### About this exercise
Using the listing below, work out how many lines carry the word "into", and state nothing but that number.
BEGIN Recorded data
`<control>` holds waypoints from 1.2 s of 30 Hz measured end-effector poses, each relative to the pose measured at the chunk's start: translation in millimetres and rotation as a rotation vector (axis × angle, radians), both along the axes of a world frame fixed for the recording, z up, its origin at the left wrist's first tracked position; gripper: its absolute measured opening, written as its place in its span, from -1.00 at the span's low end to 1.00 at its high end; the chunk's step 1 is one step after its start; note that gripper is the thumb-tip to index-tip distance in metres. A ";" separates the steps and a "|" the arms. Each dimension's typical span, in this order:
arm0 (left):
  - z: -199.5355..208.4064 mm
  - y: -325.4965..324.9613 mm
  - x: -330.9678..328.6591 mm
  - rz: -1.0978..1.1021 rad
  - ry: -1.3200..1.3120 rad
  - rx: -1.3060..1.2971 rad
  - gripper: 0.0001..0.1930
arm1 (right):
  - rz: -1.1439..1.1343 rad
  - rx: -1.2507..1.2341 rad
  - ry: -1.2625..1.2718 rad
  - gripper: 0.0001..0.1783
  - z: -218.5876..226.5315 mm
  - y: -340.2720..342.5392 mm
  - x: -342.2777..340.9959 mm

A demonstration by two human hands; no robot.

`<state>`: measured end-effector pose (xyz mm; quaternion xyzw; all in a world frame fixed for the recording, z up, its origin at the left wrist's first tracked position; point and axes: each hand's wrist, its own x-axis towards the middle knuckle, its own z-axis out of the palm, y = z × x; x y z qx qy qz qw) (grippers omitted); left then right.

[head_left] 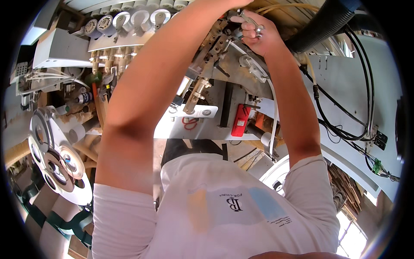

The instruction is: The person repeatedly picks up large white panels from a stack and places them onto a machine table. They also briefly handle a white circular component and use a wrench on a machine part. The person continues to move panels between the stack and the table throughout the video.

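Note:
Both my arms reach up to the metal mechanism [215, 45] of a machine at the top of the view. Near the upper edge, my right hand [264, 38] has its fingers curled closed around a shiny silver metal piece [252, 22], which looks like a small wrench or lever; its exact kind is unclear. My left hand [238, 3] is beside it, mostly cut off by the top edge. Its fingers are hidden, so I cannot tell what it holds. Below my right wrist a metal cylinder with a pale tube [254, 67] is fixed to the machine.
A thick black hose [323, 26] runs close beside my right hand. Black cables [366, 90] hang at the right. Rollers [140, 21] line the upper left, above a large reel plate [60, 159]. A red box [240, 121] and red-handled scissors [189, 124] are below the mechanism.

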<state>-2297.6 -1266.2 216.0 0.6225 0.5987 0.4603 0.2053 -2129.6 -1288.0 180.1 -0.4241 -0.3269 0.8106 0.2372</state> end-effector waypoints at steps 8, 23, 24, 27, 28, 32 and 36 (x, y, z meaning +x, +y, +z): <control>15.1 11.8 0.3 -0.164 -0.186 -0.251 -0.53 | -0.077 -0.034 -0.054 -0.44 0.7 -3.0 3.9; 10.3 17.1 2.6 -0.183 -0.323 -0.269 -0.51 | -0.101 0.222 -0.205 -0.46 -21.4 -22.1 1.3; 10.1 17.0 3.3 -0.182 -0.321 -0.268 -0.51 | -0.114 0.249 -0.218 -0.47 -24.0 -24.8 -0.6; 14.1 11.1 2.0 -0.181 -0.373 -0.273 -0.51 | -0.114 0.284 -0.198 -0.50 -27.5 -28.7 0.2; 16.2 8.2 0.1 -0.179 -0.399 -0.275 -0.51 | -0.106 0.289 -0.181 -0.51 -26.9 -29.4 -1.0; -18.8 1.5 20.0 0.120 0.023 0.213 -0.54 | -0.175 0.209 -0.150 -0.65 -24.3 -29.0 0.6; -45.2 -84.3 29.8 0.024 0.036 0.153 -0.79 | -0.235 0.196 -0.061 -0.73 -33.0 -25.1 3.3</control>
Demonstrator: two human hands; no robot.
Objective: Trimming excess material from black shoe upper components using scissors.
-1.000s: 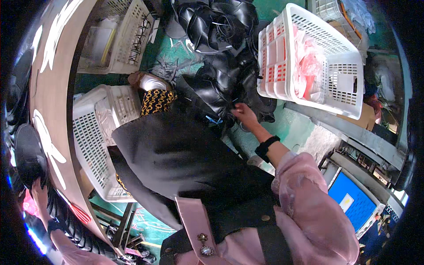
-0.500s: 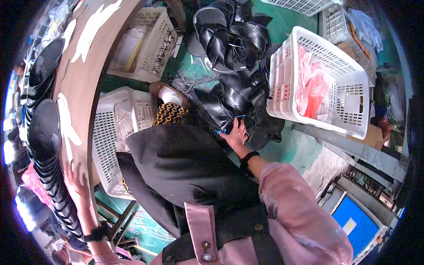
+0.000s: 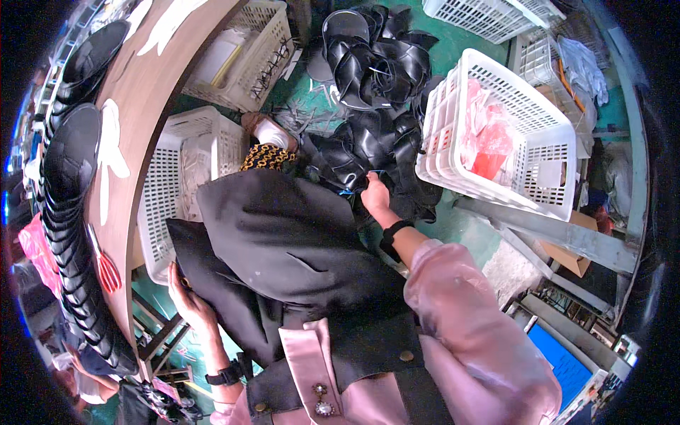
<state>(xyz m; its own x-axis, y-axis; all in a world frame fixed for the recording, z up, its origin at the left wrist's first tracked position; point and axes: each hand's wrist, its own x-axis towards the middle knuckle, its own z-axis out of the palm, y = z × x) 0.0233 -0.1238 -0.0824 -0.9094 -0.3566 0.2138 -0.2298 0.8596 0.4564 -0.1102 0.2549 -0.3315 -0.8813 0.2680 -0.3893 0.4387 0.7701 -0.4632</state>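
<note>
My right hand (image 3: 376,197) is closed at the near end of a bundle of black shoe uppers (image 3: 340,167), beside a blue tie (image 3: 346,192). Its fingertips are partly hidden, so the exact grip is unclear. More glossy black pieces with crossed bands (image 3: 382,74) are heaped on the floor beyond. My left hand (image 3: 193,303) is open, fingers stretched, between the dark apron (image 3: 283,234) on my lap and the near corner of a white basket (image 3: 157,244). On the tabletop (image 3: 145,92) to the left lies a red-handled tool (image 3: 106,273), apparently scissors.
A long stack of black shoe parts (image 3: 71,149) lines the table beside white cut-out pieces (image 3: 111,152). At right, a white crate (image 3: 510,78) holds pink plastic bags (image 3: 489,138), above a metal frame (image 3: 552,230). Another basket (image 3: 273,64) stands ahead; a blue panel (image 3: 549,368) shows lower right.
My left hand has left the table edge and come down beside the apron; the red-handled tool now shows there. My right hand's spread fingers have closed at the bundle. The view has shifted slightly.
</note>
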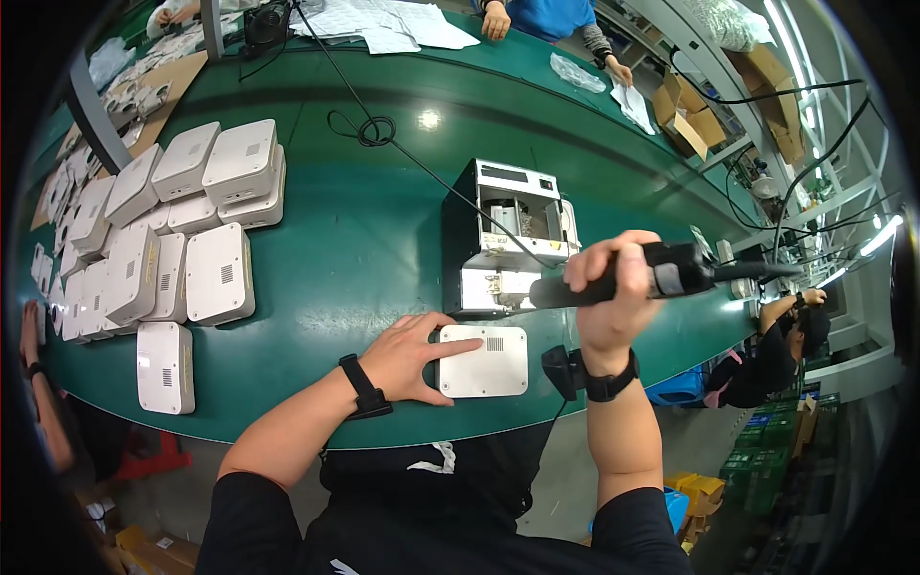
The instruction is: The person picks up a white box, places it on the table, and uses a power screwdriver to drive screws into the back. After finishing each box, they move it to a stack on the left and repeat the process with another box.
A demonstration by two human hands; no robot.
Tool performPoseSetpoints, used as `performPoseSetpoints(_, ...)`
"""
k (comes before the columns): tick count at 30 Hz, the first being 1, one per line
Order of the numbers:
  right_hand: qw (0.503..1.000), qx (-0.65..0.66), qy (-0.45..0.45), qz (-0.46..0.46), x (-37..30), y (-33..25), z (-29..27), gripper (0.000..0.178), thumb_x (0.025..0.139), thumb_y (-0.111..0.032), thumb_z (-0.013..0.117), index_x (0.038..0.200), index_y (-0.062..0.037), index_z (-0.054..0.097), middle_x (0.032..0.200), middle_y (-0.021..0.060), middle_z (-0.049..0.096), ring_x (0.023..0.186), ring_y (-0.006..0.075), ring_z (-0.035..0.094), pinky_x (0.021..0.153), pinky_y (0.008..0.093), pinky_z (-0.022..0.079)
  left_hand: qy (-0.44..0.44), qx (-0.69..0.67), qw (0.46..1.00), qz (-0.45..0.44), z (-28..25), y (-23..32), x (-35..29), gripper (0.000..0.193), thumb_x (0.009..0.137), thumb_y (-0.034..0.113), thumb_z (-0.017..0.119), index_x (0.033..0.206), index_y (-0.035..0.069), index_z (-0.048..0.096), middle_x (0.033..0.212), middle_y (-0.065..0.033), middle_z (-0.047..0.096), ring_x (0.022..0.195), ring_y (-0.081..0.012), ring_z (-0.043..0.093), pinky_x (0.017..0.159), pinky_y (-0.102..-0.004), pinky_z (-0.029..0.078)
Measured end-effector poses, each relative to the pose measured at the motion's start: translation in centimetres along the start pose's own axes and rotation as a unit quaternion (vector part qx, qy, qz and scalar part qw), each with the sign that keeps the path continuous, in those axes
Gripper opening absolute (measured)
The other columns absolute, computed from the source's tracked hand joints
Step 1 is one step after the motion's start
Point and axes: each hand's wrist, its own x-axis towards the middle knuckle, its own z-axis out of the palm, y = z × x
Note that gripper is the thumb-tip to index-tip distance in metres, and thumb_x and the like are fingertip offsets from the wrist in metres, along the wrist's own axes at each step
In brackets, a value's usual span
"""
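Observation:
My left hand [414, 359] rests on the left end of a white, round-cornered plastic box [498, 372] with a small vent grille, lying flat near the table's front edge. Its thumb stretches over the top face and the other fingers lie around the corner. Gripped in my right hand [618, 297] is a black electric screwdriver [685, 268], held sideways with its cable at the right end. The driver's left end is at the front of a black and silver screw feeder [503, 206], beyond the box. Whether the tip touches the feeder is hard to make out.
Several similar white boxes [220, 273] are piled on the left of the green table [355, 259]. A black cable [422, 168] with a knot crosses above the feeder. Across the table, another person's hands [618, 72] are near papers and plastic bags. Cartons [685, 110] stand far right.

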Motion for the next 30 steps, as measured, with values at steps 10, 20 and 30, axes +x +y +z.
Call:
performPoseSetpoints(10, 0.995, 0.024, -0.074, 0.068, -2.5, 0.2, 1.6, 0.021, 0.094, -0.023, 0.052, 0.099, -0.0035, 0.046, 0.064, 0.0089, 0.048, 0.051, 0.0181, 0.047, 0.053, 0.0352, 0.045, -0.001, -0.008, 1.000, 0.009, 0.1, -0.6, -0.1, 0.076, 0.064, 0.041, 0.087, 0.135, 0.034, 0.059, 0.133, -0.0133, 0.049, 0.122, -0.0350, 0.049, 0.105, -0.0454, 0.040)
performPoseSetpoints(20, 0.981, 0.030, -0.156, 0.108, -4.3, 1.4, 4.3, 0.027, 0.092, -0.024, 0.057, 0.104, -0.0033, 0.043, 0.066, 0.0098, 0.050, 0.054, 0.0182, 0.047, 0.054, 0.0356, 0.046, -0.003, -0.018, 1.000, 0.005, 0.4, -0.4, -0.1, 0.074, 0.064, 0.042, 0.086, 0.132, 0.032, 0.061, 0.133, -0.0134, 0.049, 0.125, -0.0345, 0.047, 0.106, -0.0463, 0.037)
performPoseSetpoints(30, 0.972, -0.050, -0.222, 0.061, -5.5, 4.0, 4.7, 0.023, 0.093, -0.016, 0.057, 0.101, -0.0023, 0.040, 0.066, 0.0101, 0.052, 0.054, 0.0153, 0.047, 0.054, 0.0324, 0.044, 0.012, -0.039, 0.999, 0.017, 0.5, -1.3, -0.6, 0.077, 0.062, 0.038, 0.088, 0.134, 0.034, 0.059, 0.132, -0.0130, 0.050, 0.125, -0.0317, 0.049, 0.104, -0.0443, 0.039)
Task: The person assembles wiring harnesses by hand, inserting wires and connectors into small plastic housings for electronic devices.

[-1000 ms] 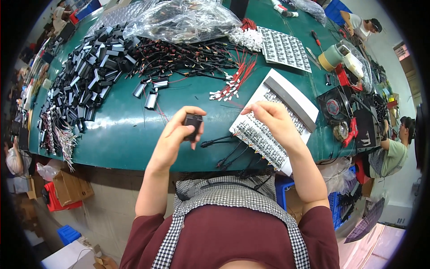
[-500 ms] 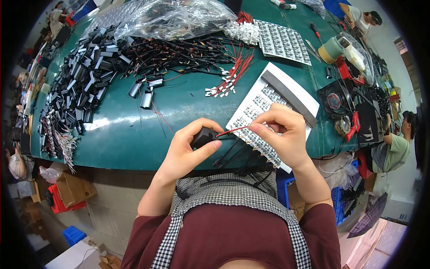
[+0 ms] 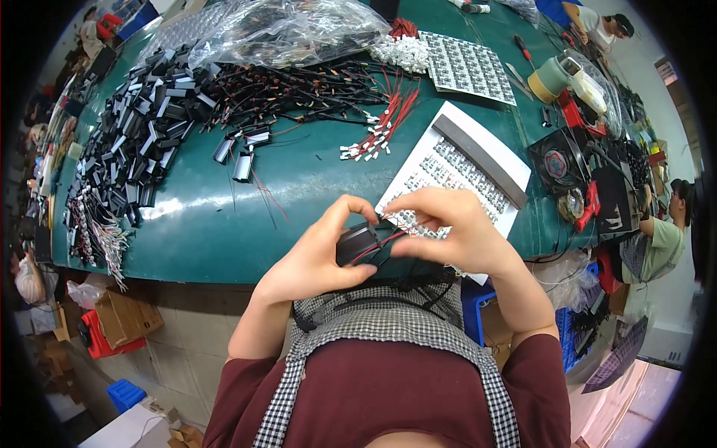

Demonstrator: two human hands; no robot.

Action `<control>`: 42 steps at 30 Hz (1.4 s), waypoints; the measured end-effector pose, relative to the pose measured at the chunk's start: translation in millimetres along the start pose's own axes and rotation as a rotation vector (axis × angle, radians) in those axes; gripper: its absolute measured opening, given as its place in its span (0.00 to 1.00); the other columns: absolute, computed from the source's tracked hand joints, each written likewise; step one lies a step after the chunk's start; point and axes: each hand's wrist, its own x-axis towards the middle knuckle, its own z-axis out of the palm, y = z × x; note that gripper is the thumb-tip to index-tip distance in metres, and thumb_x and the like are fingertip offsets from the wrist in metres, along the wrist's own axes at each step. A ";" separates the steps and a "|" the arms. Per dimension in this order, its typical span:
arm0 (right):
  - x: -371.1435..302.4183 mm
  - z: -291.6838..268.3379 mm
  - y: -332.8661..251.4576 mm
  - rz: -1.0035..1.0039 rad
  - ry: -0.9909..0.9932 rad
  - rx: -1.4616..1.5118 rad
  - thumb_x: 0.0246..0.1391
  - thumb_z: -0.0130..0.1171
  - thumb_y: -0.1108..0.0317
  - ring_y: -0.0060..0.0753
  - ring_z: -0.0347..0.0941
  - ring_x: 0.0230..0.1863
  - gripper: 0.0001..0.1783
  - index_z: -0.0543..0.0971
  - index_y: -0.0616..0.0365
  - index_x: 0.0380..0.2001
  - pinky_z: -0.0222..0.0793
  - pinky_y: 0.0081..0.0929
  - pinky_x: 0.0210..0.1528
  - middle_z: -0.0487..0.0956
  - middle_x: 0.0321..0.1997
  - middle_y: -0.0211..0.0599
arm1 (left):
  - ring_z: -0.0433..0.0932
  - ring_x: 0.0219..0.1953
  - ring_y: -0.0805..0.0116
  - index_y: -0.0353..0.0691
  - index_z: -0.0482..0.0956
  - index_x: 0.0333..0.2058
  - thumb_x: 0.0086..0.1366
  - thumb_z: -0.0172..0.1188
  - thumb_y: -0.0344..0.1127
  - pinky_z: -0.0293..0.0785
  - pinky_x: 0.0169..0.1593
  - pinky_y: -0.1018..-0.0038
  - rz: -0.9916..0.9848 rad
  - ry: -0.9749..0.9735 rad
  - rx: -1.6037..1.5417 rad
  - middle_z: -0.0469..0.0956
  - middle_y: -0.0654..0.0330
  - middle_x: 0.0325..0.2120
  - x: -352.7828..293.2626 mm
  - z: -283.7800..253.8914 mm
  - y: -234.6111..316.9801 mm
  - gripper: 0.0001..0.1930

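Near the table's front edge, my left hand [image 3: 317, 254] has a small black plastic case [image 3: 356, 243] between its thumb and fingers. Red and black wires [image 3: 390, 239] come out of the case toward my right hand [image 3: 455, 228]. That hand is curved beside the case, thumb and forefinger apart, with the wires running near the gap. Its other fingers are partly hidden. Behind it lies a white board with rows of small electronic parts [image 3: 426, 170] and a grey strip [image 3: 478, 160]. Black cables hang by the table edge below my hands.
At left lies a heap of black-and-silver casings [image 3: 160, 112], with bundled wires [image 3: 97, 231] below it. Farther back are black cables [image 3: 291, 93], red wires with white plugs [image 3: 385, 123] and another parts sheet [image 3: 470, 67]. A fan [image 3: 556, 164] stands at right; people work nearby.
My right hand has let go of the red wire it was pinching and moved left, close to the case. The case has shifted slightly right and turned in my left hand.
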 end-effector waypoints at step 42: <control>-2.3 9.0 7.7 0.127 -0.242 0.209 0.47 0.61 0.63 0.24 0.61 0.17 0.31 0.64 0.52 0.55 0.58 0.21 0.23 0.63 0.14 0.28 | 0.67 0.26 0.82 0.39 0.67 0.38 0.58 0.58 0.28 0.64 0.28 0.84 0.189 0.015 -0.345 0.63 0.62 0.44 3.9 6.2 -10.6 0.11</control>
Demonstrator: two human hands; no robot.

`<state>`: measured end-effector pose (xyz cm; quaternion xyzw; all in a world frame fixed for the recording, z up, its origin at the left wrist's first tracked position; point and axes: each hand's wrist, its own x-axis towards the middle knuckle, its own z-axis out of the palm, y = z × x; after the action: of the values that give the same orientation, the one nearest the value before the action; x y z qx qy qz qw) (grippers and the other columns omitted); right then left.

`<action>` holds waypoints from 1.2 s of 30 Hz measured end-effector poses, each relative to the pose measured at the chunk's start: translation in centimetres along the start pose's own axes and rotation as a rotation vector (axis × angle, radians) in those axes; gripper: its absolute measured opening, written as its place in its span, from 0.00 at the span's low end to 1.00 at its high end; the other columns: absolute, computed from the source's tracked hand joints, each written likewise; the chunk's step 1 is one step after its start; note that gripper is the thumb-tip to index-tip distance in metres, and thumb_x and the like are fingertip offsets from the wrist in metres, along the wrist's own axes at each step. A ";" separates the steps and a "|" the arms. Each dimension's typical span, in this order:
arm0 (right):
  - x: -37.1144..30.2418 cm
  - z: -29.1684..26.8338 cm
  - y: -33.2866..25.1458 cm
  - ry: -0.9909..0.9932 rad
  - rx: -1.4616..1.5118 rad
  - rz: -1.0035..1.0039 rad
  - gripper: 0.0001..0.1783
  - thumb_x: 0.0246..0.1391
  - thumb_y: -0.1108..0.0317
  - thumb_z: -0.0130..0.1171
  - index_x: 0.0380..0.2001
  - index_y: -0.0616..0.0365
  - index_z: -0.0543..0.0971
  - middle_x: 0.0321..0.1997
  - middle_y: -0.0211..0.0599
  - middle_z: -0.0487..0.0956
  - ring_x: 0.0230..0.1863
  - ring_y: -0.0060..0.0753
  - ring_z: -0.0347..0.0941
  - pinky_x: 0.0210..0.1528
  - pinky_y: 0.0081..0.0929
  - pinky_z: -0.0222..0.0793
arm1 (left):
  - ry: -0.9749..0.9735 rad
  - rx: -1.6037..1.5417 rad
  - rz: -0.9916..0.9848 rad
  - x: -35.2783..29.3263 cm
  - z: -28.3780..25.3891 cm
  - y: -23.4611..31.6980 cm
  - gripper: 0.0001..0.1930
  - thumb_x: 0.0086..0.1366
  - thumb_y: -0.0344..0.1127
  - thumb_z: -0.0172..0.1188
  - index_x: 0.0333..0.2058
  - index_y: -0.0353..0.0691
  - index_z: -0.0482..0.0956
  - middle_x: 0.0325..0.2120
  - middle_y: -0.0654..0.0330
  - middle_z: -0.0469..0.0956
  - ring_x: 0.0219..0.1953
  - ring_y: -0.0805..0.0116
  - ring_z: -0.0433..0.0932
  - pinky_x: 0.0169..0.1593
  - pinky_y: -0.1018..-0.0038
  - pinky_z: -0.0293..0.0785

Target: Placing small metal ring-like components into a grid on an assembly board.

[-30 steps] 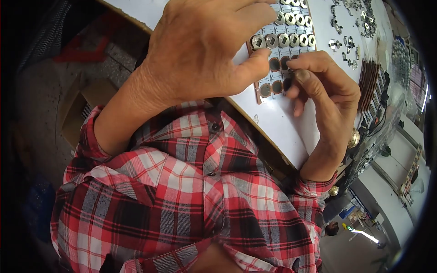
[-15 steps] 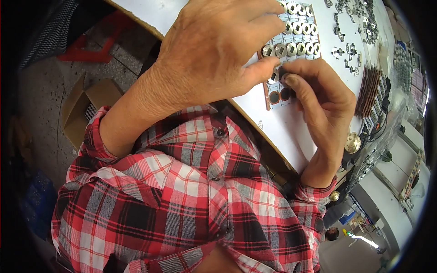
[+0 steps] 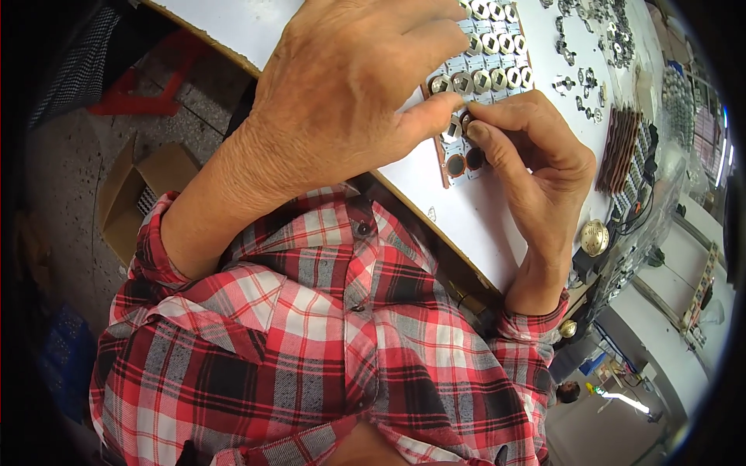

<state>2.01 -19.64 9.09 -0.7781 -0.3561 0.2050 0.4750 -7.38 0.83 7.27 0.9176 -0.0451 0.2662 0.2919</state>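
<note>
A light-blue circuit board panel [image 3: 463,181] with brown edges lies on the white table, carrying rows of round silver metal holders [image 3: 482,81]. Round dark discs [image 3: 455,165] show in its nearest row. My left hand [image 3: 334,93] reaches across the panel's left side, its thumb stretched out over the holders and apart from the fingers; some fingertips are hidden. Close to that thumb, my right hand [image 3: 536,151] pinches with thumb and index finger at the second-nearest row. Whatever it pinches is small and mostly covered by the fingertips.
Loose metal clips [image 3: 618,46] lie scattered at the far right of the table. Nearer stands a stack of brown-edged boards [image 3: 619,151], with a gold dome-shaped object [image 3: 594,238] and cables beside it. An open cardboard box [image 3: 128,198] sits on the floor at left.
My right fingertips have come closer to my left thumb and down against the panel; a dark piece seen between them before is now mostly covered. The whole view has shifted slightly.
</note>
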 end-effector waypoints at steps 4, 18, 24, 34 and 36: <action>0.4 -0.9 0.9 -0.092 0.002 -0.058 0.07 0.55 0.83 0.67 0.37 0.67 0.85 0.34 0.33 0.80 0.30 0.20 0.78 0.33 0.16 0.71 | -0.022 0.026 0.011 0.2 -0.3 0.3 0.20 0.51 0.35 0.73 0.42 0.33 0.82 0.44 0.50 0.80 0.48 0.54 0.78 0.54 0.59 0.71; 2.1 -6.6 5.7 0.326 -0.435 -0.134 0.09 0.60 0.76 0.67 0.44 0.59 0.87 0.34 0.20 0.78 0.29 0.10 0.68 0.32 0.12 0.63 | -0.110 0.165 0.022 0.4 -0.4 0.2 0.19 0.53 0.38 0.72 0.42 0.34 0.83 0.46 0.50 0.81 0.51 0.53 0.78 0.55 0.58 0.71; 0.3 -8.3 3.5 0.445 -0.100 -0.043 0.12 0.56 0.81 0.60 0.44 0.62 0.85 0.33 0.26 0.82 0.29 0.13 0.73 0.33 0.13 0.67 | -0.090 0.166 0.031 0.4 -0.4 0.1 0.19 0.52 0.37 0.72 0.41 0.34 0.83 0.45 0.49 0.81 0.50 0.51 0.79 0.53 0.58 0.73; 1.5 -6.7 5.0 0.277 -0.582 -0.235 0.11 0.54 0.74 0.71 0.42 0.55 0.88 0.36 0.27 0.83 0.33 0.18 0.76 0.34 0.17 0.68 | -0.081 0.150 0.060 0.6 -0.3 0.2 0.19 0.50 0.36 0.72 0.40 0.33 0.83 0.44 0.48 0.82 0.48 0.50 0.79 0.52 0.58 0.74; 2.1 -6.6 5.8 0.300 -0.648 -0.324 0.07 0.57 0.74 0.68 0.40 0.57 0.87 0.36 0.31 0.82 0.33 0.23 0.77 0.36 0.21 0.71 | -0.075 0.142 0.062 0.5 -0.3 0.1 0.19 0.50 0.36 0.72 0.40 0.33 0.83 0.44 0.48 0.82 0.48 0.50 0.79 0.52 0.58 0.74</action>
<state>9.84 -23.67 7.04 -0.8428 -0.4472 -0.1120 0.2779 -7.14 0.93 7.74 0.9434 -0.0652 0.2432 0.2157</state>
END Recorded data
### Answer box
3